Theory WeakNorm
section ‹Weak normalization for simply-typed lambda calculus›
theory WeakNorm
imports LambdaType NormalForm "HOL-Library.Realizers" "HOL-Library.Code_Target_Int"
begin
text ‹
Formalization by Stefan Berghofer. Partly based on a paper proof by
Felix Joachimski and Ralph Matthes \<^cite>‹"Matthes-Joachimski-AML"›.
›
subsection ‹Main theorems›
lemma norm_list:
assumes f_compat: "⋀t t'. t →⇩β⇧* t' ⟹ f t →⇩β⇧* f t'"
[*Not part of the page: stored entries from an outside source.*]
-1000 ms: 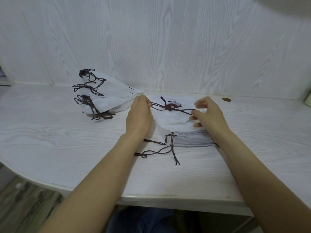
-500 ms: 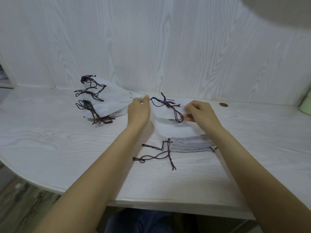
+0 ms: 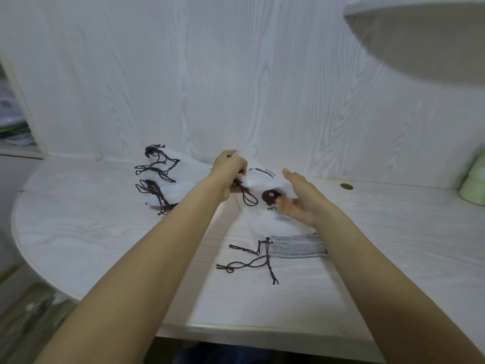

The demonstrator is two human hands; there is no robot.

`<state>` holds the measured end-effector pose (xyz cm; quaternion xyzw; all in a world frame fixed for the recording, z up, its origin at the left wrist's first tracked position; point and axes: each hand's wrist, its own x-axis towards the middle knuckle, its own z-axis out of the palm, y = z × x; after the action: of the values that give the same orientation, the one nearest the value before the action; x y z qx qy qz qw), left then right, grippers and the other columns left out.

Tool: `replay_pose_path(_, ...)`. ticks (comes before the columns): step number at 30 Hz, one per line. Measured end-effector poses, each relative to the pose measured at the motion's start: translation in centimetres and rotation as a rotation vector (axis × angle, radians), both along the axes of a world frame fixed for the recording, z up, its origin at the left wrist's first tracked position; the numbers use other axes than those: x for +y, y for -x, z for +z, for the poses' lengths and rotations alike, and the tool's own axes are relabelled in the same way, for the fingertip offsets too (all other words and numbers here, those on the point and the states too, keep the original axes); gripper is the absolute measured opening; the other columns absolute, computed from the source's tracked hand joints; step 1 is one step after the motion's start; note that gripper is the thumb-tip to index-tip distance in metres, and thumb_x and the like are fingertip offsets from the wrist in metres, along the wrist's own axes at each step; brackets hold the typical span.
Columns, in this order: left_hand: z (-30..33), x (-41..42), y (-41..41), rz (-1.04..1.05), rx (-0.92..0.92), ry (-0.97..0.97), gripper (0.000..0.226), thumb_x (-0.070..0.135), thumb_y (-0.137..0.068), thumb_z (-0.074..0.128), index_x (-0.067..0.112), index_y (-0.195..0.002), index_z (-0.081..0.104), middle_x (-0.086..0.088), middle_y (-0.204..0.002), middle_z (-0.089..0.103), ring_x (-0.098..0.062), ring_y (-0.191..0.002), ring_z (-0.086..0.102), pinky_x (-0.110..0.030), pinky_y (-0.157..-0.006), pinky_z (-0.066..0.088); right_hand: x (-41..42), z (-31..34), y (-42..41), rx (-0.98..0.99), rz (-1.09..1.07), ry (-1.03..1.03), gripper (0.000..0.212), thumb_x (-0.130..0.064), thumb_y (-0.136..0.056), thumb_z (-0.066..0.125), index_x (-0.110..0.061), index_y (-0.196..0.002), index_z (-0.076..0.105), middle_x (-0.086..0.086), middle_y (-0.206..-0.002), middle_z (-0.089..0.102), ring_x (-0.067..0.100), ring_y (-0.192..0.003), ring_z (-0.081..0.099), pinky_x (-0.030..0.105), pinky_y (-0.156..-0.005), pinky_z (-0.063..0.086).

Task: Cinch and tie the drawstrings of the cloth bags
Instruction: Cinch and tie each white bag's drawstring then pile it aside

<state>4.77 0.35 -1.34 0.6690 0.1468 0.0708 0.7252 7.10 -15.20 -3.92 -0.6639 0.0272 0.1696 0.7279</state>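
A white cloth bag (image 3: 262, 185) with a brown round print lies in the middle of the table. My left hand (image 3: 229, 169) grips its gathered top, and a dark drawstring loop (image 3: 248, 198) hangs below the fingers. My right hand (image 3: 299, 198) lies flat and open on the bag's right side, fingers spread. Nearer to me lies a stack of grey-edged bags (image 3: 296, 249), its loose dark drawstrings (image 3: 252, 261) trailing to the left. At the back left sits a pile of white bags (image 3: 170, 185) with knotted dark strings.
The white wood-grain table (image 3: 105, 232) curves off at the left, with floor below. A wall panel stands right behind the bags. A small brass disc (image 3: 346, 186) and a pale green object (image 3: 473, 185) sit at the right. A shelf hangs at upper right.
My left hand has lifted the bag's top and carried it back and left. My right hand has let go of the drawstring and opened onto the bag. The camera has tilted up.
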Motion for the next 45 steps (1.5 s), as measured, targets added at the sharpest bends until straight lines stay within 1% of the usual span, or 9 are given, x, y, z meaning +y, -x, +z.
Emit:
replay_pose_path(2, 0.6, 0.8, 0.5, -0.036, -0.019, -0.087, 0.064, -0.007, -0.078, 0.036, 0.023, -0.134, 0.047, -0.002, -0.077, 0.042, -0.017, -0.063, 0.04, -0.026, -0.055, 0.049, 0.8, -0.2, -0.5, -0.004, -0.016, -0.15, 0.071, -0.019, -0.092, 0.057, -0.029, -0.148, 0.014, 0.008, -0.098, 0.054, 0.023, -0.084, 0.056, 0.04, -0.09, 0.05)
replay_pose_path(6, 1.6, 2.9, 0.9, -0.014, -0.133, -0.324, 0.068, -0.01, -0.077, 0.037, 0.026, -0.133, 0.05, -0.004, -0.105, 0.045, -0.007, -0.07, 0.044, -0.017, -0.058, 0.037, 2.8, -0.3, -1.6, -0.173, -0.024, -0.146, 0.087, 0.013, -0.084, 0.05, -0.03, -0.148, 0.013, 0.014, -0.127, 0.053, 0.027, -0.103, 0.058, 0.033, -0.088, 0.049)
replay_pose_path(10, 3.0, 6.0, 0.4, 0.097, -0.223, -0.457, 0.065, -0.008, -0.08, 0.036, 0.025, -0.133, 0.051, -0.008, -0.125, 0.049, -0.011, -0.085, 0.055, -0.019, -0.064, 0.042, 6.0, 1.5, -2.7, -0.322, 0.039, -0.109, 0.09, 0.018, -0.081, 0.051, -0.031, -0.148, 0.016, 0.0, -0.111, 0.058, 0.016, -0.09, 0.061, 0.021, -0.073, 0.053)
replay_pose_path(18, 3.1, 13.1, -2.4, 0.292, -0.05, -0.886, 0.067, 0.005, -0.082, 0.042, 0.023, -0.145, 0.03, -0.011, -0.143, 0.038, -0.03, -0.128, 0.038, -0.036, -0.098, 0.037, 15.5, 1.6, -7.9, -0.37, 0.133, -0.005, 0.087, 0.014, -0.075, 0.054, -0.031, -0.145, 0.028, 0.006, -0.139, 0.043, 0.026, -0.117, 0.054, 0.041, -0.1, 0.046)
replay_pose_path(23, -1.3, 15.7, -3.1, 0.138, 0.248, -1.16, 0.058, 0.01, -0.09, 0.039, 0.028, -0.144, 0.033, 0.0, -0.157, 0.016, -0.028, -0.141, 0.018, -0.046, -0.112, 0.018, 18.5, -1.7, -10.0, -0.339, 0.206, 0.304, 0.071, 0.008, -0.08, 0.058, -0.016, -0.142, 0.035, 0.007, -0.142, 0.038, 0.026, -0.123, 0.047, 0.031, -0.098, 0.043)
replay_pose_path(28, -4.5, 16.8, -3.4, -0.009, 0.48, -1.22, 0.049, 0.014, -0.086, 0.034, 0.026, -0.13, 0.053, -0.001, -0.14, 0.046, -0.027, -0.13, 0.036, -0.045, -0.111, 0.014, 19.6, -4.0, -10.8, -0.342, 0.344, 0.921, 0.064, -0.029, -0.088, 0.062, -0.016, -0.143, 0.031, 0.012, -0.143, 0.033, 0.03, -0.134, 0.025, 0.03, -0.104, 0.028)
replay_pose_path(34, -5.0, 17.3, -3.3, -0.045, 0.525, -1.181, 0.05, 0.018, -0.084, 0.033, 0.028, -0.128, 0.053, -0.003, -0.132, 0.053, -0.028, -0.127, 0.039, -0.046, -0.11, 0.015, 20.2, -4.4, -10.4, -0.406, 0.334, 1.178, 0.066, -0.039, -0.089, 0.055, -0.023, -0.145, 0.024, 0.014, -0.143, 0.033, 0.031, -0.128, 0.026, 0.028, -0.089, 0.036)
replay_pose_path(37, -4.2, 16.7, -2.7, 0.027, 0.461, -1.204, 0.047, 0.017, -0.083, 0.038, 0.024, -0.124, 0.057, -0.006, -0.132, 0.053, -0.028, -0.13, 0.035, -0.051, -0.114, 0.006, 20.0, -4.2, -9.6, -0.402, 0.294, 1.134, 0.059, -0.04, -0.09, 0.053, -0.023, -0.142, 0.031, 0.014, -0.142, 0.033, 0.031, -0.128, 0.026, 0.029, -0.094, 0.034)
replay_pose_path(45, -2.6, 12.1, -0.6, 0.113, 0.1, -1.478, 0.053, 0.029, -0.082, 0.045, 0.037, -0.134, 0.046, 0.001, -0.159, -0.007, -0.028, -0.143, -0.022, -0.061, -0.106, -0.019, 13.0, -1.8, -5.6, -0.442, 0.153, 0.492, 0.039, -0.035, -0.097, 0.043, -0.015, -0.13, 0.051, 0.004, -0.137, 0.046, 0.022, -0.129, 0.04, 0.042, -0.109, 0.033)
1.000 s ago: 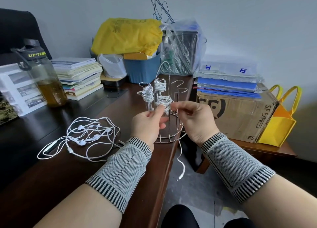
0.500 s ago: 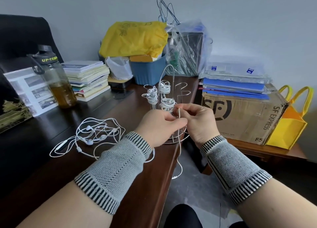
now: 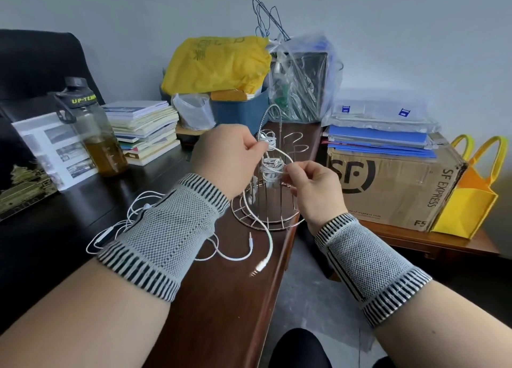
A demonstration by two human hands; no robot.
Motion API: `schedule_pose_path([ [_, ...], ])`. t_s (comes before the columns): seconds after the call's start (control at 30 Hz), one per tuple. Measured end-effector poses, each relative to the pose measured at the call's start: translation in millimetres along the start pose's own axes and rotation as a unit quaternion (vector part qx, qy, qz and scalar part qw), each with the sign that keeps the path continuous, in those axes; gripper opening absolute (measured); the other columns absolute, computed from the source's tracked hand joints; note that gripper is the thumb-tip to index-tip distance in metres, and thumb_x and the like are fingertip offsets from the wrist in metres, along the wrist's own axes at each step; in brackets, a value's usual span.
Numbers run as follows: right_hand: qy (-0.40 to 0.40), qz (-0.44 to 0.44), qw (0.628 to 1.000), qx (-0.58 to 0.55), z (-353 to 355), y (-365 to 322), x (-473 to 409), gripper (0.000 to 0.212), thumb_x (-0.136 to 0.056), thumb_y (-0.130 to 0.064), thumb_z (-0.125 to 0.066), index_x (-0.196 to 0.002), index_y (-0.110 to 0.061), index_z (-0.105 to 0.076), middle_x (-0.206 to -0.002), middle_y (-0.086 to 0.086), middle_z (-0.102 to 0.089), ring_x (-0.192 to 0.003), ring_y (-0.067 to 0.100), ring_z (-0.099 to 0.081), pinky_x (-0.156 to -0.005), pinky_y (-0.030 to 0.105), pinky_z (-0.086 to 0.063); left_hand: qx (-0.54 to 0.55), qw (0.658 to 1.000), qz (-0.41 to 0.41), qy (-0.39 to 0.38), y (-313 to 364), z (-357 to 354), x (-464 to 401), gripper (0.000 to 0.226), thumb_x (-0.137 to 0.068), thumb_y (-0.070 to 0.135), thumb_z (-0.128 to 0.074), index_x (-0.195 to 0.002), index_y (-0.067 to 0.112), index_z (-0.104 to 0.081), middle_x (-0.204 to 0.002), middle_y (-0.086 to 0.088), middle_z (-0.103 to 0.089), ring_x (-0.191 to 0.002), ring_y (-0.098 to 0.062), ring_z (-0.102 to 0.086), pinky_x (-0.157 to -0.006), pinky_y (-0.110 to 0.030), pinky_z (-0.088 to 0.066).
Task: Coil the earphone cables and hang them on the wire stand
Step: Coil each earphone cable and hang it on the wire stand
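The wire stand (image 3: 267, 209) sits at the desk's right edge, with coiled white earphone bundles (image 3: 273, 168) hanging on its hooks. My left hand (image 3: 227, 160) is raised and pinches a white earphone cable (image 3: 266, 229) near the upper hook. My right hand (image 3: 313, 184) pinches the same cable beside the lower bundle. The cable arcs between the hands, then trails down to its plug (image 3: 259, 268) near the desk edge. A loose tangle of earphones (image 3: 133, 215) lies on the desk, partly hidden under my left wrist.
A drink bottle (image 3: 94, 135), stacked books (image 3: 144, 129) and a blue bin (image 3: 238, 110) under a yellow bag stand behind. A cardboard box (image 3: 393, 184) and yellow tote (image 3: 471, 193) sit on the low table to the right. The floor gap lies below the stand.
My left hand has lifted up and left with the cable, opening a loop between the hands. The cable's hanging tail has swung up onto the desk edge. The view has moved closer.
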State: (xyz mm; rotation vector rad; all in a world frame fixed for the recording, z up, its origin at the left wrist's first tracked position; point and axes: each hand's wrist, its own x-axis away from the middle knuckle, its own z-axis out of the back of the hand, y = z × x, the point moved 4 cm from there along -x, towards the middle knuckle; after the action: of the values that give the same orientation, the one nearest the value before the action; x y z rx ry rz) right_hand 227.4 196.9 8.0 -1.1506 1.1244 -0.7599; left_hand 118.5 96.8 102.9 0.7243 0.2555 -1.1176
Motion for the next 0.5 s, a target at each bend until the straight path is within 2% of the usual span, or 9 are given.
schedule_pose_path([
  [0.1, 0.013, -0.017, 1.000, 0.017, -3, 0, -3, 0.021, -0.089, -0.027, -0.058, -0.070, -0.019, -0.064, -0.080, 0.006, -0.073, -0.083, 0.028, -0.070, -0.081, 0.051, -0.055, -0.064, 0.998, 0.000, 0.003, -4, -7, -4, 0.051, -0.095, 0.044, -0.053, -0.063, 0.005, -0.064, -0.062, -0.012, -0.064, -0.063, -0.026, -0.061, -0.061, -0.037, -0.051],
  [0.2, 0.018, -0.025, 0.999, 0.035, -5, -1, -7, 0.024, -0.087, -0.031, -0.055, -0.070, -0.016, -0.062, -0.079, 0.011, -0.072, -0.081, 0.032, -0.069, -0.078, 0.054, -0.054, -0.106, 0.994, 0.008, -0.011, -9, -16, -1, 0.056, -0.098, 0.041, -0.047, -0.051, 0.012, -0.044, -0.049, -0.004, -0.045, -0.048, -0.019, -0.045, -0.045, -0.028, -0.030],
  [0.27, 0.024, -0.033, 0.998, 0.041, -6, -1, -10, 0.028, -0.081, -0.037, -0.053, -0.067, -0.014, -0.061, -0.077, 0.013, -0.072, -0.079, 0.034, -0.069, -0.075, 0.056, -0.054, -0.111, 0.993, 0.015, -0.021, -12, -23, 1, 0.055, -0.099, 0.038, -0.044, -0.050, 0.013, -0.039, -0.049, -0.002, -0.040, -0.047, -0.017, -0.041, -0.044, -0.027, -0.024],
  [0.43, 0.049, -0.063, 0.996, 0.038, -7, 1, -18, 0.035, -0.068, -0.043, -0.054, -0.053, -0.011, -0.058, -0.069, 0.015, -0.070, -0.074, 0.035, -0.069, -0.074, 0.056, -0.055, -0.070, 0.996, 0.033, -0.032, -21, -34, -1, 0.053, -0.098, 0.037, -0.043, -0.052, 0.012, -0.046, -0.057, -0.005, -0.052, -0.057, -0.022, -0.051, -0.051, -0.029, -0.035],
  [0.5, 0.055, -0.078, 0.995, 0.028, -7, 4, -20, 0.036, -0.063, -0.044, -0.057, -0.047, -0.012, -0.061, -0.065, 0.014, -0.070, -0.072, 0.034, -0.069, -0.073, 0.056, -0.055, -0.075, 0.996, 0.024, -0.036, -23, -37, 1, 0.053, -0.099, 0.037, -0.042, -0.053, 0.012, -0.046, -0.058, -0.003, -0.050, -0.059, -0.022, -0.048, -0.054, -0.030, -0.034],
])
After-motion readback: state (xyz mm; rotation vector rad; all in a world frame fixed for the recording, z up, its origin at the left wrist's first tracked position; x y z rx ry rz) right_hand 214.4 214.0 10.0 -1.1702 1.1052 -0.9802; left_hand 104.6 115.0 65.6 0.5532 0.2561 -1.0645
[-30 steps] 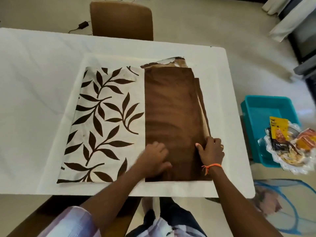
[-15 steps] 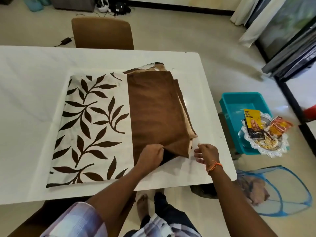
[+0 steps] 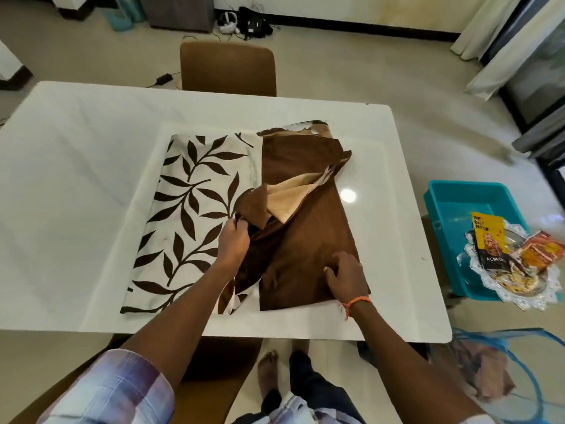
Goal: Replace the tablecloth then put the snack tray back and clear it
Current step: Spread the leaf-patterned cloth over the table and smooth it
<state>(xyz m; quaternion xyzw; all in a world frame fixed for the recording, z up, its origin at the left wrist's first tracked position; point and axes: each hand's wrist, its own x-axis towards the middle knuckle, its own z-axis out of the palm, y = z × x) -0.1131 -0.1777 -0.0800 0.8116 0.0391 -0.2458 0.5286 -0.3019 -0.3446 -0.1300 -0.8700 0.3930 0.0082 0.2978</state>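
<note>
I see a folded tablecloth, part cream fabric with a dark brown leaf print and part plain brown fabric [image 3: 308, 240], lying on the white rectangular tabletop [image 3: 76, 179], toward its right half and near the front edge. My left hand [image 3: 234, 241] is closed in a pinch on a lifted brown corner of the tablecloth, at the seam between the leaf print and the plain brown. The raised flap shows a tan underside [image 3: 287, 197] just behind that hand. My right hand [image 3: 347, 275] rests on the plain brown panel near the front right corner of the tablecloth, fingers curled and bunching the fabric under them; I cannot tell whether they have actually gripped a fold. An orange thread band [image 3: 356, 301] circles that wrist.

Beyond the right edge of the tabletop, a teal rectangular plastic tub [image 3: 458, 203] stands on the floor. The silver snack tray with a white lace-like rim [image 3: 519, 296] sits across the tub's front right corner, carrying a yellow and black snack packet [image 3: 487, 237] and an orange packet [image 3: 542, 249]. In front of the tub, by the tabletop's front right corner, a blue mesh hamper [image 3: 526, 377] holds crumpled brownish cloth. Behind the tabletop, a brown chair [image 3: 227, 67] stands pushed in at the far edge.
</note>
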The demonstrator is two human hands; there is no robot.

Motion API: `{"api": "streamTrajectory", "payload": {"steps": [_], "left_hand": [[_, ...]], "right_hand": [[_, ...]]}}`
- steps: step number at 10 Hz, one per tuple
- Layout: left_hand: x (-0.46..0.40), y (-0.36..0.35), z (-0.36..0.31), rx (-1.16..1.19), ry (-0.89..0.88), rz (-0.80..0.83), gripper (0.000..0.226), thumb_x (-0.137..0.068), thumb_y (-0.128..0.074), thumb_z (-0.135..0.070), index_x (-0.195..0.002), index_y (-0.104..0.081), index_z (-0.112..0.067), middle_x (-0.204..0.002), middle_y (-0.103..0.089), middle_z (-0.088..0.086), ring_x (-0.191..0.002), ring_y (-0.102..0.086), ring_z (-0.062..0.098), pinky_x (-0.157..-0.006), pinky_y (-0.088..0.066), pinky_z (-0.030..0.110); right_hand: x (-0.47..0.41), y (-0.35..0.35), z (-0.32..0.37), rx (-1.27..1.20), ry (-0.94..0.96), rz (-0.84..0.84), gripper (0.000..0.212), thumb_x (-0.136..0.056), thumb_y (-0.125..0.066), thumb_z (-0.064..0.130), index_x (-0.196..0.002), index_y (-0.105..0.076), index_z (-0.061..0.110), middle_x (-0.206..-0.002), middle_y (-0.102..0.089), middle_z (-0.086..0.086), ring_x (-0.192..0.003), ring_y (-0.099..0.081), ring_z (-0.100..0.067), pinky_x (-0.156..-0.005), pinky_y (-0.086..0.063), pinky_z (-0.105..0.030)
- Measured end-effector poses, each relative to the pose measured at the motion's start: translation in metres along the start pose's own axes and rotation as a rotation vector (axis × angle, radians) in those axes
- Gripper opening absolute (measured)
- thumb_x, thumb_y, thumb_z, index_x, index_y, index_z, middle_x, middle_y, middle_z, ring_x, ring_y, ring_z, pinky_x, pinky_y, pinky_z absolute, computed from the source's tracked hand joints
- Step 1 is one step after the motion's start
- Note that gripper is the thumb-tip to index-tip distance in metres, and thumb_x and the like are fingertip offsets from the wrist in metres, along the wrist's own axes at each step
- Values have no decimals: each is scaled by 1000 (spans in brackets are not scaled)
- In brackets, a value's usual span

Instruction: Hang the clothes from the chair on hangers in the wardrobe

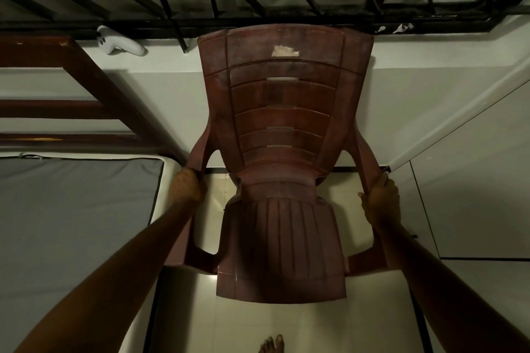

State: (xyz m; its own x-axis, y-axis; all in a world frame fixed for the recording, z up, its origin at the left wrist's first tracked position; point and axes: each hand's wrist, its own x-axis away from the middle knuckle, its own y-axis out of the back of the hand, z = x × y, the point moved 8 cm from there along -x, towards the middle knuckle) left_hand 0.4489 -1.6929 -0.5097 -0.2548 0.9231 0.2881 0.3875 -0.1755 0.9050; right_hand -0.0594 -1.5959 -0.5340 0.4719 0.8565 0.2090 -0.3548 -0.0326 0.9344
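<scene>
Presently both hands clamp the chair (282, 152) between them: the left hand (187, 185) grips one armrest, the right hand (383, 199) the other. No clothes show on its seat; apparently the chair is being repositioned, calling for a steady set-down.

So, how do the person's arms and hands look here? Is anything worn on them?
Both arms are bare as far as the picture shows: no sleeves are visible. The left hand and the right hand wear no gloves, and no watch or bracelet shows at either wrist. The dim light makes any rings too hard to tell.
</scene>
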Motion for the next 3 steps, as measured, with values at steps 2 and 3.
{"api": "streamTrajectory", "payload": {"steps": [2, 3], "left_hand": [[26, 7, -10, 6, 1, 17, 66, -84, -79, -14, -138, -44, 4, -132, -57, 25, -121, -58, 41, -102, -49, 47], [48, 3, -23, -45, -83, -5, 70, -83, -76, -12, -141, -39, 1, -132, -57, 24, -118, -59, 41, -99, -52, 49]], "right_hand": [[21, 20, 11, -54, 29, -61, 61, -93, -68, 24, -143, -42, 1, -132, -53, -26, -118, -56, -44, -94, -50, -48], [34, 12, 13, 64, 112, -59, 79, -86, -77, 19, -148, -36, -5, -139, -46, -31, -123, -52, -47, -97, -52, -53]]}}
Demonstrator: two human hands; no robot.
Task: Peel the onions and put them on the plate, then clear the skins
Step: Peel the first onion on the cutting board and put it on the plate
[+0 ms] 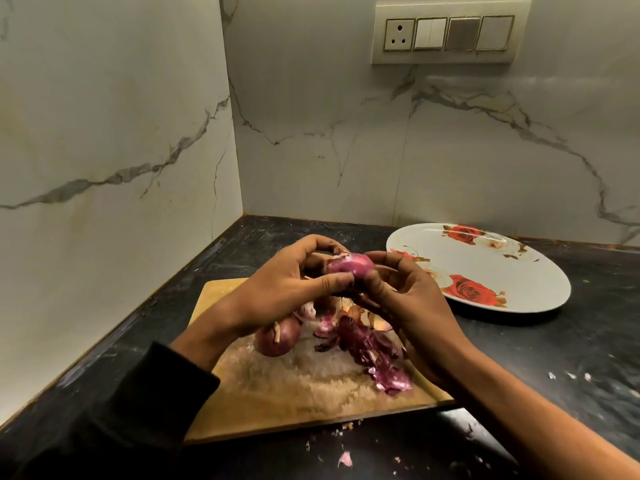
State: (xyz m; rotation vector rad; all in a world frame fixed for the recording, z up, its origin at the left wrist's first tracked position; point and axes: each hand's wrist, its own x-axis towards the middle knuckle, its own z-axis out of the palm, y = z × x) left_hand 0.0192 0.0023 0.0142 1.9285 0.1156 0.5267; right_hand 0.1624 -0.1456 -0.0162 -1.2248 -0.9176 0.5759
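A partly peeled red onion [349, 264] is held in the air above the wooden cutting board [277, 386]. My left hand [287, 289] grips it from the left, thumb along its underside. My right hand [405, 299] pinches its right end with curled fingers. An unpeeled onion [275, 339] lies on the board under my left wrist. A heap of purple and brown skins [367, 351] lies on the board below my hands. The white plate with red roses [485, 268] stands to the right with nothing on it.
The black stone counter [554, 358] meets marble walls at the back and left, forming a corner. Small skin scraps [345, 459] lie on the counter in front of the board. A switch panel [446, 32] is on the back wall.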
and f_NF: "⋀t. NF t ⟹ NF (f t)"
and uNF: "NF u" and uT: "e ⊢ u : T"
shows "⋀Us. e⟨i:T⟩ ⊩ as : Us ⟹
listall (λt. ∀e T' u i. e⟨i:T⟩ ⊢ t : T' ⟶
NF u ⟶ e ⊢ u : T ⟶ (∃t'. t[u/i] →⇩β⇧* t' ∧ NF t')) as ⟹
∃as'. ∀j. Var j °° map (λt. f (t[u/i])) as →⇩β⇧*
Var j °° map f as' ∧ NF (Var j °° map f as')"
(is "⋀Us. _ ⟹ listall ?R as ⟹ ∃as'. ?ex Us as as'")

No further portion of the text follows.